━━ GIVEN DATA ━━

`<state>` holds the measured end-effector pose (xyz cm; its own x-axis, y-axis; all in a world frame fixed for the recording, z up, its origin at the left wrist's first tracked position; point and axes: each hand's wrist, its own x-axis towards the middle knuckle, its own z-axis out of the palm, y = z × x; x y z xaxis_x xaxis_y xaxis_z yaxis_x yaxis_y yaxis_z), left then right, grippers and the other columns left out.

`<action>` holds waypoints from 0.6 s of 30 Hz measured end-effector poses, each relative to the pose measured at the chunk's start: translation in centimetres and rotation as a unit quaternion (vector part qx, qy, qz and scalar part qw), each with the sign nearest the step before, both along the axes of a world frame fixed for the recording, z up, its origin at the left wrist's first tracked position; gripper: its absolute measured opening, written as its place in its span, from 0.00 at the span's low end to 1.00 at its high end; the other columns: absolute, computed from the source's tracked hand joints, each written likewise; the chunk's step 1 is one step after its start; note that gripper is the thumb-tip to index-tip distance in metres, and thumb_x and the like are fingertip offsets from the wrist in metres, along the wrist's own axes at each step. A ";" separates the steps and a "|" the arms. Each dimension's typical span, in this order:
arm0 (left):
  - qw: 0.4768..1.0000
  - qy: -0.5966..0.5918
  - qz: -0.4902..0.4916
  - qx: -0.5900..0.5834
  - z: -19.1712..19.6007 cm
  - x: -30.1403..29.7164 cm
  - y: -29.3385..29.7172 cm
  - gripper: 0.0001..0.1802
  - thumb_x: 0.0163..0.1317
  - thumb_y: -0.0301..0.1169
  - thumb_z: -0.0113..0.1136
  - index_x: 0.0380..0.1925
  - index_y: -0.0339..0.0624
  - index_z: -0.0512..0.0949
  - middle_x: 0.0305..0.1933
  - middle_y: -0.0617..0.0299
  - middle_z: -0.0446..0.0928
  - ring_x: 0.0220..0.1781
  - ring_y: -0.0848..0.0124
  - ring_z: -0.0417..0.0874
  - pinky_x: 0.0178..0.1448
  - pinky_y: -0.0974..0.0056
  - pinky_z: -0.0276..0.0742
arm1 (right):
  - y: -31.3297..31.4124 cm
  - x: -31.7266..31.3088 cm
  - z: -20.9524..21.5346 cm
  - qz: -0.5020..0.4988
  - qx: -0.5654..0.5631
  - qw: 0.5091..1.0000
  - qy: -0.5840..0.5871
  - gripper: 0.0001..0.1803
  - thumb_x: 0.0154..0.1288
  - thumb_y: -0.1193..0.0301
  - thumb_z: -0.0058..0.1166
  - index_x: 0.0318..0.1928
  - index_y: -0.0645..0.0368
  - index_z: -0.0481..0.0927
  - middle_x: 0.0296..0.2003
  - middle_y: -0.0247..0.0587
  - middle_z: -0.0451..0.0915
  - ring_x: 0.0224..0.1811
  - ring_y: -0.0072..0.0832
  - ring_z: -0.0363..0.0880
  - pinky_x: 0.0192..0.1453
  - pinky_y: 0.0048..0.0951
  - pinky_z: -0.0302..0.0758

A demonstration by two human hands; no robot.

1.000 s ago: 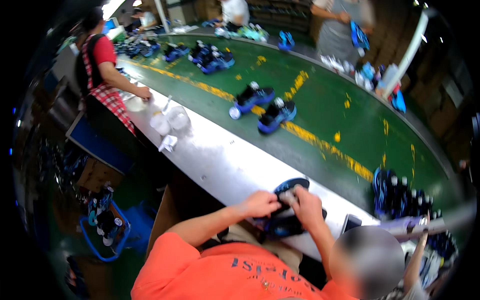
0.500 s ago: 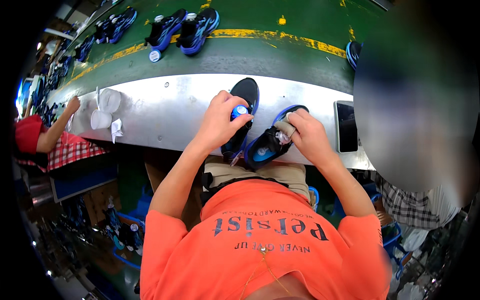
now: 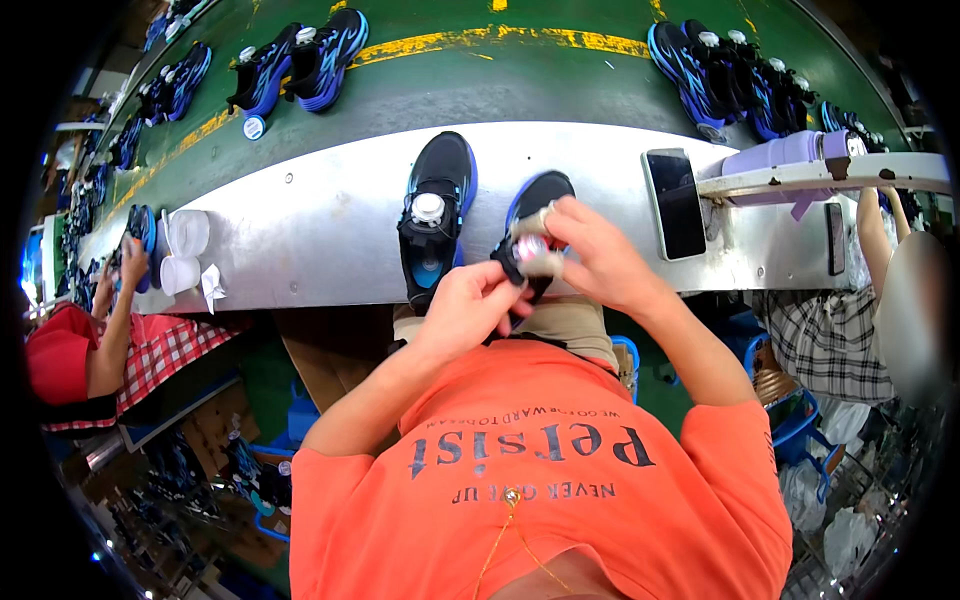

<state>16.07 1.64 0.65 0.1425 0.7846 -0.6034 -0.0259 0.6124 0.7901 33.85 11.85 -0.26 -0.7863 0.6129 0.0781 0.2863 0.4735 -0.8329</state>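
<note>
A black shoe [image 3: 442, 160] with a blue-purple sole stands on the metal worktop, untouched, a round white dial [image 3: 428, 208] on its tongue. Its mate, another black shoe [image 3: 545, 188], sits to the right, tilted and partly covered by both hands. My right hand [image 3: 605, 255], pale finger covers on thumb and forefinger, is closed around that shoe's shiny round dial [image 3: 530, 247]. At the collar near the heel, the bent fingers of my left hand [image 3: 472, 312] pinch the shoe's edge; its fingertips are slightly blurred.
The metal worktop [image 3: 330, 220] carries a phone [image 3: 675, 205], a lilac bottle [image 3: 775, 155] behind a white rail [image 3: 870, 172], and white cups [image 3: 182, 272] beside a crumpled tissue [image 3: 212, 287]. More shoes [image 3: 325, 60] stand on the green surface beyond. People work at both sides.
My left hand has left the left shoe's dial and moved right to the other shoe's collar. The left shoe now stands free, its white dial showing. The whole view has shifted.
</note>
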 end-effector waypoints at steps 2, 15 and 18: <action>0.998 -0.043 0.049 -0.006 -1.1 1.1 -0.4 0.15 0.68 0.34 0.52 0.44 0.31 0.76 0.37 0.56 0.82 0.27 0.75 0.77 0.32 0.71 0.73 | -0.1 -0.5 0.0 -0.046 0.065 0.995 -0.058 0.16 0.57 0.69 0.59 0.46 0.57 0.78 0.33 0.43 0.69 0.37 0.40 0.72 0.40 0.34 0.70; 0.919 -0.345 0.182 -0.067 -1.1 0.9 0.6 0.17 0.68 0.34 0.50 0.45 0.29 0.74 0.47 0.47 0.78 0.44 0.64 0.83 0.44 0.64 0.78 | 2.5 -0.2 0.6 0.020 -0.027 0.998 -0.049 0.18 0.53 0.66 0.65 0.45 0.55 0.80 0.27 0.42 0.73 0.30 0.37 0.74 0.36 0.33 0.70; 0.966 -0.208 0.152 -0.038 -2.0 2.0 0.3 0.14 0.69 0.33 0.48 0.42 0.30 0.75 0.47 0.50 0.79 0.43 0.66 0.83 0.42 0.66 0.79 | 2.4 -0.2 -0.1 0.019 -0.039 0.997 -0.063 0.19 0.52 0.67 0.65 0.45 0.56 0.79 0.28 0.43 0.73 0.31 0.39 0.74 0.36 0.33 0.71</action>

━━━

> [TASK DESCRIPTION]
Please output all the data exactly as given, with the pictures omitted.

> [YOUR SOLUTION]
`<state>` holds the measured end-effector pose (xyz cm; its own x-axis, y-axis; all in a world frame fixed for the recording, z up, its origin at the left wrist's first tracked position; point and axes: each hand's wrist, its own x-axis towards the middle knuckle, its own z-axis out of the palm, y = z × x; x y z xaxis_x xaxis_y xaxis_z yaxis_x yaxis_y yaxis_z), left then right, grippers and the other columns left out.

`<action>` holds waypoints from 0.6 s of 30 Hz measured end-effector poses, each relative to the pose measured at the chunk's start: translation in centimetres and rotation as a unit quaternion (vector part qx, qy, qz and scalar part qw), each with the sign nearest the step before, both along the axes of a world frame fixed for the recording, z up, its origin at the left wrist's first tracked position; gripper: its absolute measured opening, written as its place in its span, from 0.00 at the span's low end to 1.00 at its high end; the other columns: absolute, computed from the source's tracked hand joints, each written likewise; the chunk's step 1 is one step after its start; note that gripper is the thumb-tip to index-tip distance in metres, and thumb_x and the like are fingertip offsets from the wrist in metres, along the wrist's own axes at each step. A ";" separates the steps and a "|" the arms. Each dimension's typical span, in this order:
arm0 (left):
  - qw: 0.4768..1.0000
  - qy: -0.5966..0.5918
  - qz: -0.4902..0.4916
  - qx: -0.5900..0.5834
  - z: -19.1712..19.6007 cm
  - x: -30.1403..29.7164 cm
  - y: -29.3385..29.7172 cm
  - gripper: 0.0001..0.1802
  - thumb_x: 0.0163..0.1317
  - thumb_y: -0.0301..0.1169
  - thumb_z: -0.0113..0.1136
  - index_x: 0.0380..0.1925
  - index_y: -0.0339..0.0624
  - index_z: -0.0512..0.0949
  - middle_x: 0.0305..0.1933
  - middle_y: -0.0617..0.0299
  - middle_z: -0.0446..0.0928
  - ring_x: 0.0220..0.1781
  - ring_y: -0.0848..0.0124
  - ring_z: -0.0417..0.0874
  - pinky_x: 0.0178..0.1448
  - pinky_y: -0.0974..0.0056
  - pinky_z: -0.0276..0.0742
arm1 (right):
  - y: -31.3297..31.4124 cm
  - x: -31.7266..31.3088 cm
  - z: -20.9524..21.5346 cm
  - qz: -0.5020..0.4988
  - qx: -0.5654..0.5631
  - qw: 0.5091..1.0000
  - qy: -0.5840..0.5871
  - gripper: 0.0001..0.1803
  - thumb_x: 0.0154..0.1288
  - thumb_y: -0.1193..0.0301
  - thumb_z: -0.0058..0.1166
  - index_x: 0.0318..0.1928
  - index_y: -0.0645..0.0368
  - index_z: -0.0481..0.0927
  - middle_x: 0.0296..0.2003
  - middle_y: -0.0247..0.0587
  - middle_z: -0.0451..0.0915
  - ring_x: 0.0224..0.1811
  - ring_y: -0.0072..0.0832
  - ring_z: -0.0363..0.0880
  - pinky_x: 0.0192..0.1453
  - pinky_y: 0.0048..0.0951
  - pinky_z: -0.0302..0.0758

A demonstration by two human hands; no robot.

1.000 s ago: 
0.500 s ago: 
now: 

<state>16.07 1.64 0.65 0.1425 0.7846 -0.6034 -0.0259 0.6124 0.7901 33.85 11.85 -0.26 -0.7863 0.6129 0.0781 0.2863 0.4735 -0.8329</state>
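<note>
A black shoe [image 3: 442, 160] with a blue-purple sole stands on the metal worktop, untouched, a round white dial [image 3: 428, 208] on its tongue. Its mate, another black shoe [image 3: 545, 188], sits to the right, tilted and partly covered by both hands. My right hand [image 3: 605, 255], pale finger covers on thumb and forefinger, is closed around that shoe's shiny round dial [image 3: 530, 247]. At the collar near the heel, the bent fingers of my left hand [image 3: 472, 312] pinch the shoe's edge; its fingertips are slightly blurred.
The metal worktop [image 3: 330, 220] carries a phone [image 3: 675, 205], a lilac bottle [image 3: 775, 155] behind a white rail [image 3: 870, 172], and white cups [image 3: 182, 272] beside a crumpled tissue [image 3: 212, 287]. More shoes [image 3: 325, 60] stand on the green surface beyond. People work at both sides.
My left hand has left the left shoe's dial and moved right to the other shoe's collar. The left shoe now stands free, its white dial showing. The whole view has shifted.
</note>
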 end-effector waypoints at steps 2, 15 and 18: <action>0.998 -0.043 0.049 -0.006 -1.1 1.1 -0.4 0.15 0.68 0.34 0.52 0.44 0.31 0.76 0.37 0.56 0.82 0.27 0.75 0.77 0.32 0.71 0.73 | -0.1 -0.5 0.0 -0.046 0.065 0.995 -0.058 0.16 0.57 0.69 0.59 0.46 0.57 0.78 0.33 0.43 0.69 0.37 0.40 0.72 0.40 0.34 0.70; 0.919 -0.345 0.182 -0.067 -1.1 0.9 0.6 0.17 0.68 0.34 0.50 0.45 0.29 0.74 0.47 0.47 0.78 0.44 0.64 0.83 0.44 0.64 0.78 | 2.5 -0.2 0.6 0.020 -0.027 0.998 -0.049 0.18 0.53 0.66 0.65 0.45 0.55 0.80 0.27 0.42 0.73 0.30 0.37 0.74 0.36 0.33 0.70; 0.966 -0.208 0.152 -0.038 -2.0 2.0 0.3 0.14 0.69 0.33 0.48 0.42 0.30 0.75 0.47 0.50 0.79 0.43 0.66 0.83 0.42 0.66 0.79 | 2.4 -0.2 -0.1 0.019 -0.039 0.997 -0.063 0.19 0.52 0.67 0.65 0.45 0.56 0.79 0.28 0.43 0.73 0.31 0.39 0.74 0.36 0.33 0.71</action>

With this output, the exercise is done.